At times, it is necessary to generate data according to a particular distribution when implementing various machine learning models. For example, we've previously shown how to generate random uniform data using np.random.uniform(). In this post, we’ll examine how to use the NumPy’s random.normal() function, which will generate n values from a normal distribution, given a particular mean and standard deviation.

Check out the code examples in the canvas below, or keep reading for a step-by-step walkthrough.

Basic Syntax: np.random.normal(loc, scale, size)

NOTE: since NumPy version 1.17.0, it has been recommended to first instantiate a Generator, such as default_rng(), and then call the numpy.random.normal() function on the Generator object. In this case, we've set the random seed for the Generator so that the results are reproducible.

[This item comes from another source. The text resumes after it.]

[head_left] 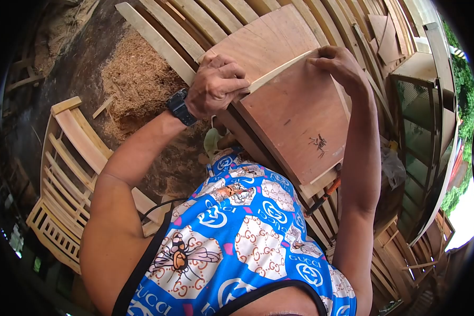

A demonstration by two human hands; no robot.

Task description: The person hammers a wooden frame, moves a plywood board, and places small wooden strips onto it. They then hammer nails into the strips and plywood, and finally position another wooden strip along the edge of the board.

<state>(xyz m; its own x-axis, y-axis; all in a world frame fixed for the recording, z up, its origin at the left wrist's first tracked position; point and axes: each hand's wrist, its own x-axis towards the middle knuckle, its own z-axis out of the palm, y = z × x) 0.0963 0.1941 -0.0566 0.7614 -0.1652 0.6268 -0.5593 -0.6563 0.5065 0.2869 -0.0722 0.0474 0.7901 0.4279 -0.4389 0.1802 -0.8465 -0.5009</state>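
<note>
— report on both hands.
— observed left hand (215, 84) with fingers bunched, pinching one end of a pale strip (284, 67); observed right hand (338, 62) pinching the other end.
— and placement of the strip?
— along the far edge of the plywood panel (295, 118).
— list other items.
— found loose nails (319, 142) on the panel, an orange-handled tool (330, 191) by its near edge, shavings (139, 79) piled left of it.
</note>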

The normal() function takes three arguments:

  • loc: the desired mean of the data
  • scale: the desired standard deviation of the data
  • size: the number of values to generate

If we use seaborn's histplot() function to create histograms of the distribution of our two samples, we'll see that they are roughly normal, as expected.

Example 1: np.normal(loc = 0, scale = 1, size = 500)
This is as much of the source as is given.